In a decision published today, the tribunal says an appeal against the decision to open a statutory inquiry had been made outside the 42-day time limit
The governing body of the Jehovah’s Witnesses in the UK has been refused permission to make an appeal to the charity tribunal against the Charity Commission’s decision to open a statutory inquiry into the charity, because it was out of time.
The charity has also been refused permission to apply for a judicial review of the decision, because it should have applied to the tribunal.
The commission announced its inquiry into the Watch Tower Bible and Tract Society of Britain in June 2014. There were several issues, including concerns about how a congregation in Manchester dealt with a former trustee who served nine months in prison for the indecent of assault of two girls.

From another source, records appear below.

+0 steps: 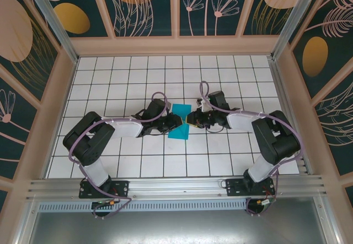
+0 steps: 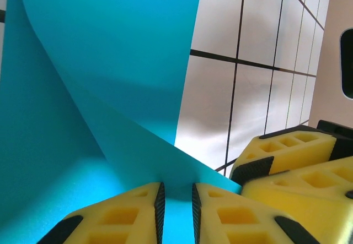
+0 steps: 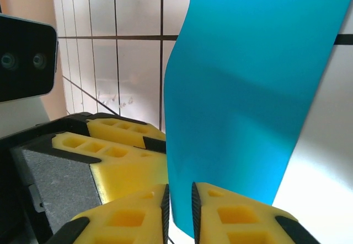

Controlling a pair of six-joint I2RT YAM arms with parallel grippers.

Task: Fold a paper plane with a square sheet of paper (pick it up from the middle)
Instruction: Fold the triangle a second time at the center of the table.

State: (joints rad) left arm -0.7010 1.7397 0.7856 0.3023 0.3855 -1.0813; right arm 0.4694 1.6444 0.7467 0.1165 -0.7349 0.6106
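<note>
White gridded tiles cover your bench (image 1: 110,161), and the square sheet of paper (image 1: 179,127) sits at its middle, curled up between both arms. Your left gripper (image 2: 176,213) is pinched on one edge and your right gripper (image 3: 179,213) on another. You appear to be starting the centre fold. Next, align the edges evenly before pressing any crease.

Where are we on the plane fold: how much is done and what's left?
Early stage. Done: the square sheet of paper is picked up, at least partly. In hand: the left gripper and right gripper each pinch it, and it curls over between them, seemingly starting a fold. Left: no crisp crease or pointed shape shows yet, so nearly all the folding remains.
</note>
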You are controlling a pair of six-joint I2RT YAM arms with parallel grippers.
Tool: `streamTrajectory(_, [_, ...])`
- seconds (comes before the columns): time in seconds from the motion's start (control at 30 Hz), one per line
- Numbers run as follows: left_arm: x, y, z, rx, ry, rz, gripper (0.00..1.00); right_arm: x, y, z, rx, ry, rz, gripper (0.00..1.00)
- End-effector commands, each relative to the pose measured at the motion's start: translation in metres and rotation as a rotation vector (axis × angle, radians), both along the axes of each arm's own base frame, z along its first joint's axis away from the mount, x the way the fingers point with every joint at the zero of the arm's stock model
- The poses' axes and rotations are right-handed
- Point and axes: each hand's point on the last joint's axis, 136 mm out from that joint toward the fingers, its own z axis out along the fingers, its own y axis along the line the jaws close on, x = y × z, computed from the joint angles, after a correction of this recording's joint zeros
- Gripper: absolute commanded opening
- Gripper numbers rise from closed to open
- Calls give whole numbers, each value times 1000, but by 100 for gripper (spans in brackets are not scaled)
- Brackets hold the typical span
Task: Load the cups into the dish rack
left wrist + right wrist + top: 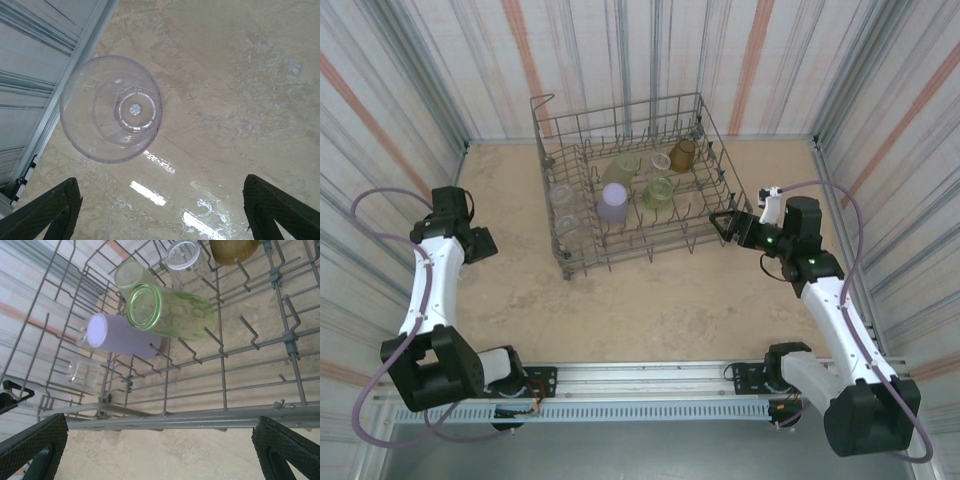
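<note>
The grey wire dish rack (pixel 632 262) stands at the back middle of the table. In it are a lavender cup (pixel 613 201), two yellow-green cups (pixel 658 190) (pixel 625 165), an amber cup (pixel 683 153) and clear cups (pixel 564 195). The right wrist view shows the lavender cup (pixel 120 335) and a green cup (pixel 170 312) lying among the tines. My right gripper (pixel 160 455) is open just outside the rack's side rail (pixel 200 417). My left gripper (pixel 162 215) is open above the table. A clear cup (pixel 111 107) sits beyond its fingertips, to the left, seen end-on.
Striped corrugated walls close in the table on three sides. A metal strip (pixel 65 85) at the foot of the left wall runs right beside the clear cup. Bare beige tabletop (pixel 650 310) lies between the rack and the arm bases.
</note>
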Motion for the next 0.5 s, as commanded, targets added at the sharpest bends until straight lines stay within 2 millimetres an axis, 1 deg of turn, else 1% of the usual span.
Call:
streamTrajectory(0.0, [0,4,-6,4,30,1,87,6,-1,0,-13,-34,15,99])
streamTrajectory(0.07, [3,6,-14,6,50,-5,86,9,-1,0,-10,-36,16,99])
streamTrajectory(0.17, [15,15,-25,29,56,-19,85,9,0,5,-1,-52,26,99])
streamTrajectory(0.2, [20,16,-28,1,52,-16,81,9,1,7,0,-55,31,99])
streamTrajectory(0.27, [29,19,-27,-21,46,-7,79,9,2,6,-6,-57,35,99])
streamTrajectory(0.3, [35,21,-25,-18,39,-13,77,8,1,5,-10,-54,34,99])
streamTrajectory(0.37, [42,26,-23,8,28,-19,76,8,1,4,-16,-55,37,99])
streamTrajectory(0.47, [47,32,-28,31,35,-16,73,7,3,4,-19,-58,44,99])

The following month, the charity said it would appeal this decision at the tribunal. However, it first applied for a judicial review of the commission’s decision. This application was rejected on 12 December, with the judge saying that the case should be taken to the charity tribunal, and that he was satisfied the tribunal would be able to extend the deadline for the bringing of an appeal.
The tribunal appeal was made on 22 December and included an application for the appeal to be allowed even though it was outside the 42-day time limit.
A decision reached by the charity tribunal last week and published today has refused to extend the time limit to allow this appeal.
Alison McKenna, principal judge of the tribunal, wrote in the decision that the commission had told the charity repeatedly “that judicial review would not be available to it because parliament had created the alternative remedy of an appeal to the tribunal”.
According to the decision document, McKenna asked the charity’s lawyer why he had not made an appeal to the tribunal in time and had then asked for it to be stayed pending the judicial review process. The document said: “He replied, frankly: ‘We could have, but we didn’t.’”
McKenna said in the decision that the commission’s statutory inquiry had been delayed for more than six months. “It does not seem to me that it would be fair and just to allow the charity to start new proceedings in the tribunal now and thus and delay matters further, having taken the course that it did,” she wrote.